A complex eigenvector corresponding to a complex eigenvalue
is stored in two consecutive columns, the first holding the
real part, and the second the imaginary part.
LDVL (input)
The leading dimension of array VL. LDVL >= max(1,N) if SIDE
= 'L' or 'B'; LDVL >= 1 otherwise.
VR (input/output)
On entry, if SIDE = 'R' or 'B' and HOWMNY = 'B', VR must con‐
tain an N-by-N matrix Q (usually the orthogonal matrix Z of
right Schur vectors returned by SHGEQZ). On exit, if SIDE =
'R' or 'B', VR contains: if HOWMNY = 'A', the matrix X of
right eigenvectors of (A,B); if HOWMNY = 'B', the matrix Z*X;
if HOWMNY = 'S', the right eigenvectors of (A,B) specified by
SELECT, stored consecutively in the columns of VR, in the
same order as their eigenvalues. If SIDE = 'L', VR is not
referenced.
A complex eigenvector corresponding to a complex eigenvalue
is stored in two consecutive columns, the first holding the
real part and the second the imaginary part.
LDVR (input)
The leading dimension of the array VR. LDVR >= max(1,N) if
SIDE = 'R' or 'B'; LDVR >= 1 otherwise.
MM (input)
The number of columns in the arrays VL and/or VR. MM >= M.
M (output)
The number of columns in the arrays VL and/or VR actually
used to store the eigenvectors. If HOWMNY = 'A' or 'B', M is
set to N. Each selected real eigenvector occupies one column
and each selected complex eigenvector occupies two columns.
WORK (workspace)
dimension(6*N)
INFO (output)
= 0: successful exit.
< 0: if INFO = -i, the i-th argument had an illegal value.
> 0: the 2-by-2 block (INFO:INFO+1) does not have a complex
eigenvalue.
FURTHER DETAILS
Allocation of workspace:
---------- -- ---------
WORK( j ) = 1-norm of j-th column of A, above the diagonal
WORK( N+j ) = 1-norm of j-th column of B, above the diagonal
WORK( 2*N+1:3*N ) = real part of eigenvector
WORK( 3*N+1:4*N ) = imaginary part of eigenvector
WORK( 4*N+1:5*N ) = real part of back-transformed eigenvector
WORK( 5*N+1:6*N ) = imaginary part of back-transformed eigenvector
Rowwise vs. columnwise solution methods:
------- -- ---------- -------- -------
Finding a generalized eigenvector consists basically of solving the
singular triangular system
(A - w B) x = 0 (for right) or: (A - w B)**H y = 0 (for left)

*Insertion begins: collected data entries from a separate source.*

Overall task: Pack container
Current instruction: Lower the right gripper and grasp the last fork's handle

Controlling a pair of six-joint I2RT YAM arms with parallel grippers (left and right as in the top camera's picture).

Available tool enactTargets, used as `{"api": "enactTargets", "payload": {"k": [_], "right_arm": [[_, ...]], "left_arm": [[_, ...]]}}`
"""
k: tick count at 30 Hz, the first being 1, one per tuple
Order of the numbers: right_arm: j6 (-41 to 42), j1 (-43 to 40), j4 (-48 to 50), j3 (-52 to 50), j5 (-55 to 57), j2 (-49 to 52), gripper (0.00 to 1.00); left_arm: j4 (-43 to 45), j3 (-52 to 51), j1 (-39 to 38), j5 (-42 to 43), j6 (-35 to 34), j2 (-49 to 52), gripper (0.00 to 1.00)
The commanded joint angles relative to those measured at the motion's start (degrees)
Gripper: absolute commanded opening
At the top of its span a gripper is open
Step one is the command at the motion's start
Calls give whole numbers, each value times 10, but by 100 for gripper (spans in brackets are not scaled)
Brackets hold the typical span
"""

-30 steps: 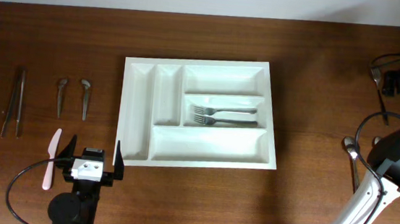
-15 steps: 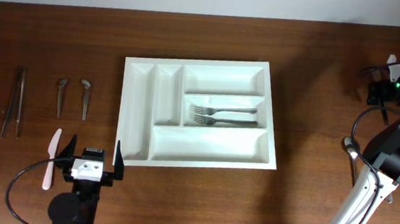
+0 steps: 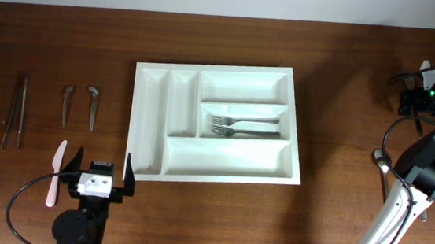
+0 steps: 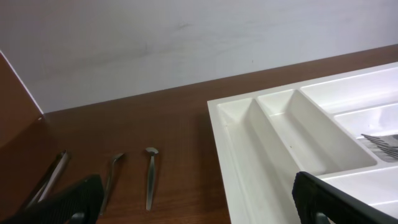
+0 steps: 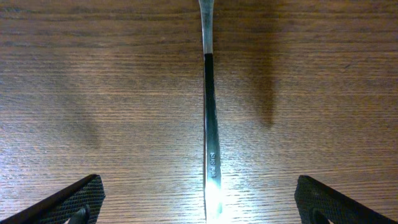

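Tray (image 3: 226,159) sits mid table (image 3: 350,54), forks (image 3: 241,125) in its middle slot. Only the right wrist cam shows a handle (image 5: 209,112) lying loose between the right gripper's (image 5: 202,208) wide-open fingers. Left gripper (image 3: 104,158) is by the tray's corner, wide open too, empty.

Overhead straight down, left wrist low toward container (image 4: 221,143) (shared), right wrist close over table (image 5: 93,93).

Robot lab bench, not a home kitchen. Two robot arms, left arm (image 3: 74,228) and right arm (image 3: 395,220), sit at a bare wooden table (image 3: 347,86). A loose black cable (image 3: 17,199) loops off the left one, and a green status light (image 3: 432,93) is lit on the right. Blank white wall (image 4: 186,37) behind. Props are staged: spoons (image 3: 67,102) in a neat spaced row, cutlery tray (image 3: 230,161) squared up mid-table.
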Motion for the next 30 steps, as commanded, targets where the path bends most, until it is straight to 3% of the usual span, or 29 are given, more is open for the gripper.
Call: {"api": "enactTargets", "payload": {"k": [1, 30], "right_arm": [[-4, 2, -1, -3, -1, 17, 99], [-5, -9, -15, -29, -30, 40, 99]], "left_arm": [[0, -3, 2, -4, 9, -4, 99], [0, -3, 2, -4, 9, -4, 99]]}}
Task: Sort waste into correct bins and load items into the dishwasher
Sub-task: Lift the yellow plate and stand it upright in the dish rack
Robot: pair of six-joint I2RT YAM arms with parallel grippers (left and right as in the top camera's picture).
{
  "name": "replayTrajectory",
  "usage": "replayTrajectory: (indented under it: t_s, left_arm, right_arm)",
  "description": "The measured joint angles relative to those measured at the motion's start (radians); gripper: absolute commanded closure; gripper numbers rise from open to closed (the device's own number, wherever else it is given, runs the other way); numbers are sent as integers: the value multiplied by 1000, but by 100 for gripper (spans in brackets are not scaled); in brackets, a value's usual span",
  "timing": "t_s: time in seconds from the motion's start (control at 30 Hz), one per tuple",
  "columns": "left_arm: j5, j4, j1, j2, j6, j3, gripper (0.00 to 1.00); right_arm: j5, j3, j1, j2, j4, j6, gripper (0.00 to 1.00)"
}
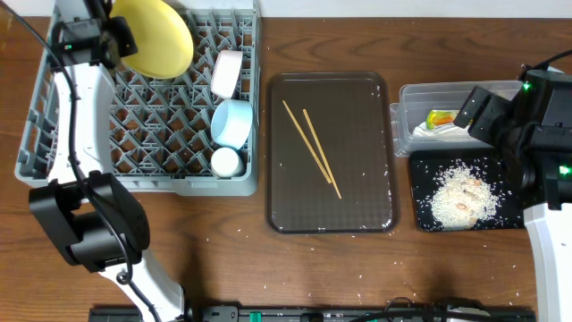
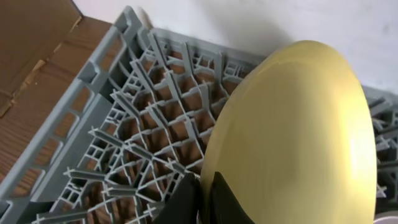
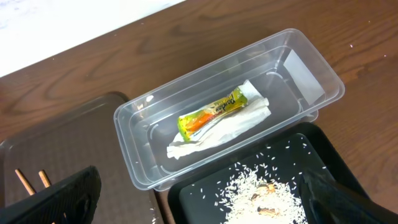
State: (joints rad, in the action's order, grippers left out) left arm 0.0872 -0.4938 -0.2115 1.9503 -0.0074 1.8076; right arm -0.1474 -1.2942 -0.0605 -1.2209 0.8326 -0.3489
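Where the left gripper point(image 2: 205, 190) pinches shut, the rim of the pale yellow plate point(image 2: 298, 137) sits clamped between its two dark fingers point(image 2: 180, 202). The plate rises away from them, tilted on edge, over the grey dish rack point(image 2: 124, 124). Below and ahead of the jaws stand the rack's upright pegs; whether the plate's lower edge touches any of them I cannot tell. Seen from overhead, the plate is at the rack's far edge, right against the gripper. Further along the rack from these jaws, near its other side wall, are a white bowl point(image 1: 227, 73) on edge, a light blue bowl point(image 1: 232, 121) and a small white cup point(image 1: 225, 162), one after another in a row.

The right gripper point(image 3: 199, 186) hangs with its jaws spread wide and nothing between them. Straight ahead of the jaws is the clear tub point(image 3: 311, 68), holding the green-and-yellow wrapper point(image 3: 211, 115), which lies on the crumpled napkin point(image 3: 239, 124). Directly beneath the jaws is the black tray point(image 3: 189, 196), touching the tub's near wall and heaped with rice point(image 3: 261, 186). Out past one finger, on the side toward the rack, lies the brown serving tray point(image 3: 62, 137) with two chopsticks point(image 1: 311, 150) loose on it — well apart from both grippers. A few stray grains dot the table point(image 1: 223, 241).
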Motion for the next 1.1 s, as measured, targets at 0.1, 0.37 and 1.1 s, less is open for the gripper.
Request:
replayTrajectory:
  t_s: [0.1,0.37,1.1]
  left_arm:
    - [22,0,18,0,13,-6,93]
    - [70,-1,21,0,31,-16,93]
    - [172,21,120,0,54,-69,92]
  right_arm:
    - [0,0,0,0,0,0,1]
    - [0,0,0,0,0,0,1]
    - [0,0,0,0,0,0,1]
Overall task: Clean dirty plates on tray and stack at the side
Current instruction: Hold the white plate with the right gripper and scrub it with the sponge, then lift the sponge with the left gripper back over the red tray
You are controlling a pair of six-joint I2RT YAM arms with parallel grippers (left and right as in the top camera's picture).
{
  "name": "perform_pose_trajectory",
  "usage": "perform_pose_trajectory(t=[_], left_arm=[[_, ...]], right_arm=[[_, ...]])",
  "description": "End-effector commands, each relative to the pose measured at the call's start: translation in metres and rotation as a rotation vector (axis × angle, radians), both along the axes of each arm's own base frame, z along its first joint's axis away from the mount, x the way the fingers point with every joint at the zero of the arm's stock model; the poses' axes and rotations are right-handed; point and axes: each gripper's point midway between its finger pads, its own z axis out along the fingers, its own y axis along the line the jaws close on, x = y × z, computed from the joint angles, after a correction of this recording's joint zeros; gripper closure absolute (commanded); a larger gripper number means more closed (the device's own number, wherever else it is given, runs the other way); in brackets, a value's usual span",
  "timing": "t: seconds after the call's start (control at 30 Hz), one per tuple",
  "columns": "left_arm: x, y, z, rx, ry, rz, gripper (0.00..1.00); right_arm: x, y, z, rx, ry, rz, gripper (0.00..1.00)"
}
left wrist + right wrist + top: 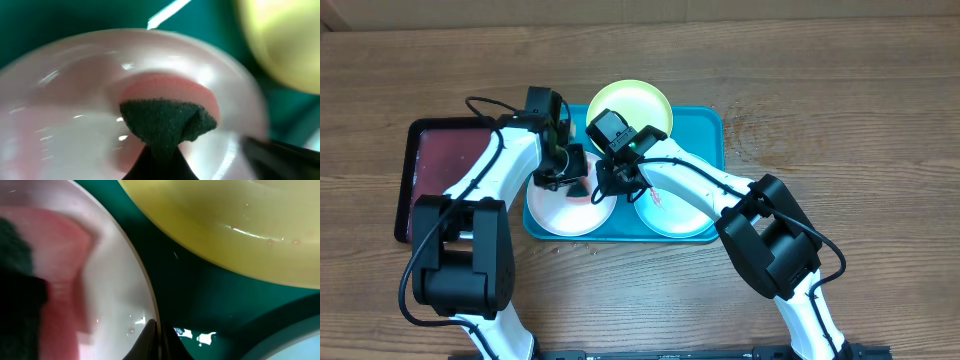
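Dark-green scrub pad point(167, 120) sits pinched in my left claw point(156, 167), whose fingers are clamped tight on it, pressing it onto a red smear point(170, 87) inside the white plate point(65, 125). My right claw point(157, 340) is closed, tips together right at that plate's rim; whether it actually pinches the rim I cannot tell. I see the white plate at the near left of the teal tray point(705, 125), and the pale aqua plate point(665, 218) just beside it at the near right, bearing a small red mark. Farther back, the yellow-green plate point(632, 100) rests at the tray's far edge, overhanging it. A dark red tray point(445, 165) sits off to the left on the wooden tabletop point(840, 110).
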Motion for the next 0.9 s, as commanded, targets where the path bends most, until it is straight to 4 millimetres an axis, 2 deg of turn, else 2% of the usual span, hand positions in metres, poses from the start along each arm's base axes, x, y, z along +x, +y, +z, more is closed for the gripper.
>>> perform_pose_trajectory(t=[0.0,0.2,0.27,0.37,0.53,0.73,0.87], left_arm=[[0.004,-0.024,0.006,-0.134,-0.012,-0.072,0.96],[-0.004,-0.021,-0.022,-0.111,0.061,-0.066,0.96],[-0.006,-0.007,-0.035,-0.03,0.086,-0.054,0.96],[-0.009,0.027,-0.045,0.164,0.114,0.023,0.96],[-0.01,0.069,-0.034,0.402,0.095,0.113,0.96],[-0.004,0.093,-0.008,0.538,0.027,0.153,0.96],[0.001,0.107,0.018,0.614,-0.043,0.204,0.96]], right_arm=[[0.009,-0.004,0.002,-0.014,-0.026,-0.009,0.96],[0.009,-0.004,0.002,-0.013,-0.027,-0.009,0.96],[0.009,-0.004,0.003,-0.014,-0.027,-0.01,0.96],[0.008,-0.005,0.002,-0.017,-0.023,-0.009,0.96],[0.008,-0.005,0.002,-0.019,-0.022,-0.01,0.96],[0.009,-0.005,0.002,-0.02,-0.027,-0.011,0.96],[0.009,-0.005,0.002,-0.022,-0.029,-0.012,0.96]])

Consider finding the i-th right eigenvector (assume all eigenvalues are
real). The equation to be solved is:
0 = sum C(j,k) v(k) = sum C(j,k) v(k) for j = i,. . .,1
k=j k=j
where C = (A - w B) (The components v(i+1:n) are 0.)
The "rowwise" method is:
(1) v(i) := 1
for j = i-1,. . .,1:
i
(2) compute s = - sum C(j,k) v(k) and
k=j+1
(3) v(j) := s / C(j,j)
Step 2 is sometimes called the "dot product" step, since it is an inner
product between the j-th row and the portion of the eigenvector that
has been computed so far.
The "columnwise" method consists basically in doing the sums for all
the rows in parallel. As each v(j) is computed, the contribution of
v(j) times the j-th column of C is added to the partial sums. Since
FORTRAN arrays are stored columnwise, this has the advantage that at
each step, the elements of C that are accessed are adjacent to one
another, whereas with the rowwise method, the elements accessed at a
step are spaced LDA (and LDB) words apart.
When finding left eigenvectors, the matrix in question is the transpose
of the one in storage, so the rowwise method then actually accesses
columns of A and B at each step, and so is the preferred method.